Pourtant la seconde guerre du Golfe a montré que certaines convergences pouvaient émerger tout de même. La France et l’Allemagne ont persisté dans leur refus de participer à la guerre menée par Bush en Irak. Certes, le tandem Chirac-Schröder s’est retrouvé relativement isolé [3]. Et l’administration Bush a réussi à s’adjoindre le soutien de la majorité des autres diplomaties européennes, notamment de la « nouvelle Europe » [4]. Mais l’axe Paris-Berlin a tenu.

Ainsi, quinze ans après la chute du Mur, on ne peut pas ne pas remarquer la différence d’avec le scénario de la première guerre du Golfe, où le ralliement aux Etats-Unis avait été général. Après tout, avec la disparition du bloc soviétique, il n’y aurait rien d’étonnant à ce que certains camps impérialistes rivaux se forment ou se reforment.

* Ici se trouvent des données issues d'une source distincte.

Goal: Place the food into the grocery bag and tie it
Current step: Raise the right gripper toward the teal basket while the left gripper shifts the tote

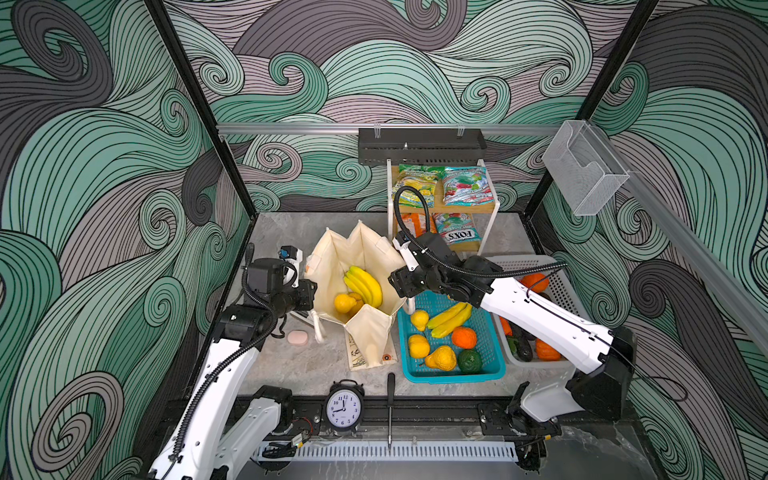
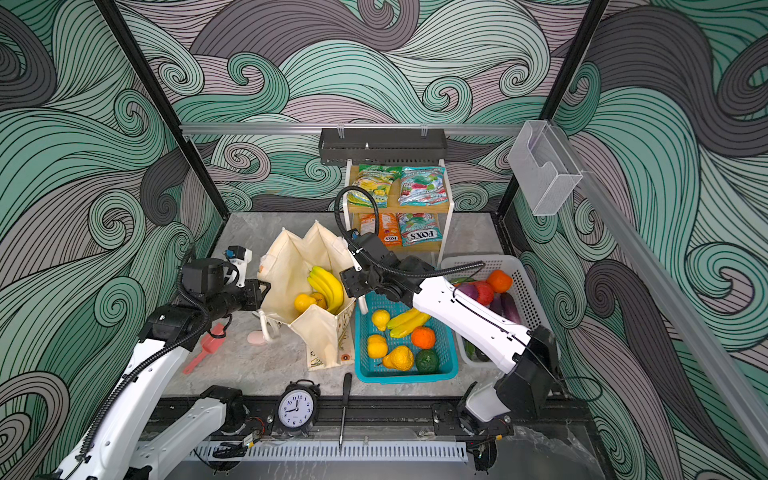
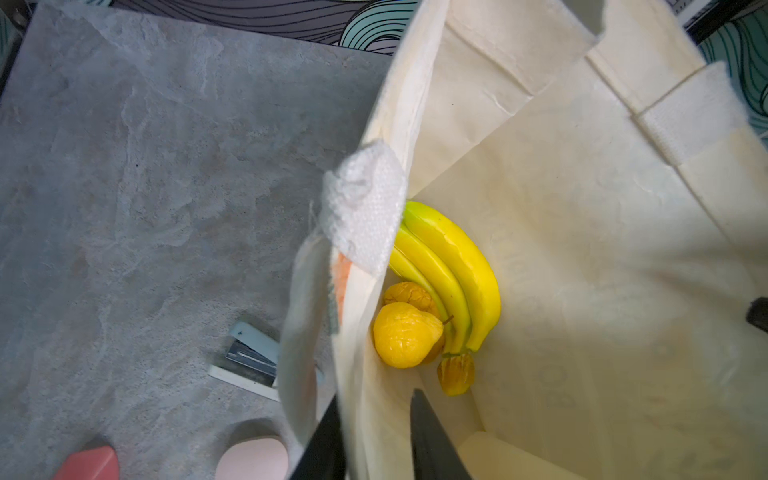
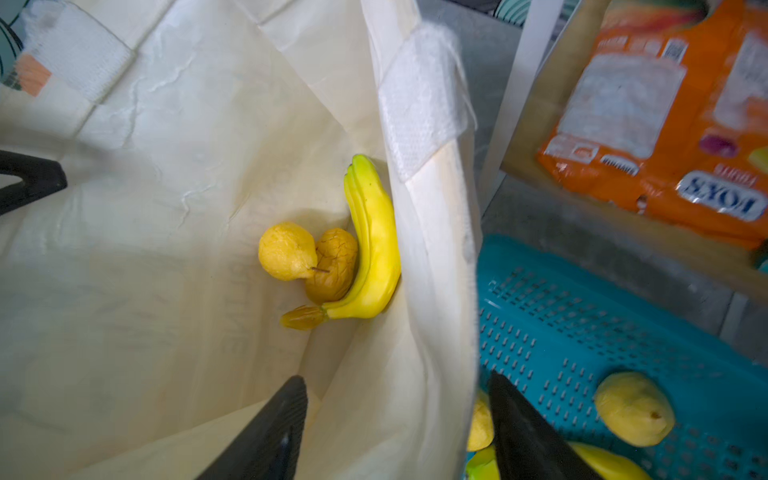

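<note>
Nearest the front rail, a clock [image 1: 344, 409] and a screwdriver [image 1: 390, 409] sit well apart from the work. Behind them the teal basket [image 1: 453, 377] holds loose fruit [image 1: 446, 320], just beside the grocery bag [image 1: 372, 336]. The bag stands open on the table with a banana bunch [image 1: 365, 284] and a yellow fruit [image 1: 344, 302] at its bottom. The left gripper [image 3: 374, 411] straddles the bag's left rim, one finger inside and one outside, with cloth filling the narrow gap; whether it truly pinches cannot be told. The right gripper [image 4: 397, 378] straddles the opposite rim with its jaws plainly apart, the wall loose between them. The step looks like taking both rims to bring the mouth together. To do it well, each gripper should bite just below the hem, near the white fastening tab [image 4: 419, 99]. The right one should close fully before either pulls, and both should draw inward evenly so the bag keeps upright and the tabs meet. Farthest back, candy packets [image 1: 465, 185] lie on the shelf [image 1: 486, 205], so packing seems unfinished.
</note>
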Tool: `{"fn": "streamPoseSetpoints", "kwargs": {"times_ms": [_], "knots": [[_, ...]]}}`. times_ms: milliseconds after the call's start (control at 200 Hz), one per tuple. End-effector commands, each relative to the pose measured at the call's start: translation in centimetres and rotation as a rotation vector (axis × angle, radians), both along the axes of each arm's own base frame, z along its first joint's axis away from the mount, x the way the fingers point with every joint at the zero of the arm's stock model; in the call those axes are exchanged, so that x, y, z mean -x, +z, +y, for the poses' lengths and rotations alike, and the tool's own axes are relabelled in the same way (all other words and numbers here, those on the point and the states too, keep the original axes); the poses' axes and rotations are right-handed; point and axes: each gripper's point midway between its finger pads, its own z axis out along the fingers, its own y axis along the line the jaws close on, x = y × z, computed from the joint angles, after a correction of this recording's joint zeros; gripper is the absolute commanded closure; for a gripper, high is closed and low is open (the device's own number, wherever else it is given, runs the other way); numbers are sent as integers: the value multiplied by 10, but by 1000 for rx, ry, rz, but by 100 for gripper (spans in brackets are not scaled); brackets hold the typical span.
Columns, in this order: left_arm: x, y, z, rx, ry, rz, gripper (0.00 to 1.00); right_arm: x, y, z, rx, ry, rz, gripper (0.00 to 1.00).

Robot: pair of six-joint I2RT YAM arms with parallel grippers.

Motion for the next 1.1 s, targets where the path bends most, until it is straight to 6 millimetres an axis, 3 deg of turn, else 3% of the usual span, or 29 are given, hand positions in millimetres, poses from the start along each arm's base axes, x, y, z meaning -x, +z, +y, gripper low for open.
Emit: {"fn": "streamPoseSetpoints", "kwargs": {"times_ms": [0, 40, 185, 315, 655, 741, 1096], "knots": [[1, 3, 0, 4, -3, -3, 92, 3, -5, 9, -35, 15, 34, 56], [0, 6, 2, 8, 14, -6, 100, 2, -2, 10, -42, 16, 23, 64], [-6, 36, 6, 39, 80, -14, 100, -5, 11, 12, -40, 26, -21, 79], [-14, 58, 12, 18, 115, -31, 100, -6, 22, 15, -47, 41, -36, 100], [-15, 99, 15, 38, 138, -108, 100, -10, 71, 11, -120, 18, -131, 100], [-16, 97, 16, 30, 140, -101, 100, -10, 70, 14, -128, 23, -122, 100], [-22, 54, 18, -23, 136, -40, 100, -19, 33, 24, -75, 10, -66, 100]]}}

L’avenir dira si les espoirs des tenants d’une Europe puissante et unie sont infondés ou simplement prématurés. Du point de vue du prolétariat, le problème n’est de toute façon pas là. Même réduits à un rang secondaire les puissances européennes, en particulier la France, ont montré ces cinquante dernières années, de l’Indochine au Rwanda, qu’elles sont capables d’une barbarie qui n’a rien à envier à l’hyperpuissance qui les dominait. Et auparavant deux guerres mondiales avait montré quelle sorte de stabilité et de paix garantissait au monde l’existence d’une « multipolarité » impérialiste.

Benoît MARCHAND


[1Ainsi E. Balibar, dans la présentation de son livre « L’Europe, l’Amérique, la Guerre » : « [L’Europe] devrait exercer une médiation, fournir un contrepoids, pour retenir les Etats-Unis sur la pente de la militarisation et d’une remise en question des droits démocratiques, et préserver le monde entier d’une polarisation irrémédiable entre « civilisation » hostiles. » Ou bien l’intellectuel américain d’origine palestinienne E. Saïd, dans un article intitulé « Europe vs America » : « J’aimerais bien savoir cependant quand l’Europe prendra conscience d’elle-même et se décidera à assumer le rôle de contrepoids que lui dictent sa taille et son histoire. » Et l’écrivain indienne Arundhati Roy : « L’Europe devrait cesser de se comporter comme le caniche des américains » ...

[2La France prend ses distances en 1966.

[3A la veille du déclenchement de la guerre, Bush aurait déclaré à un ministre turc : « Y a-t-il encore une Union européenne ? Je l’ai cassée en trois ! »

[4Comme l’a appelée Donald Rumsfeld, le secrétaire américain à la défense, en janvier 2003. Il est certain que, pour l’heure, l’entrée des dix nouveaux membres dans l’Union ne va pas faciliter l’émergence d’une politique étrangère européenne... Mais l’alignement de ces ex-membres du bloc soviétique sur les positions diplomatiques de Washington va-t-il perdurer ? Pour les grandes puissances européennes, la mise sous influence des nouveaux venus peut être justement l’un des enjeux de l’intégration.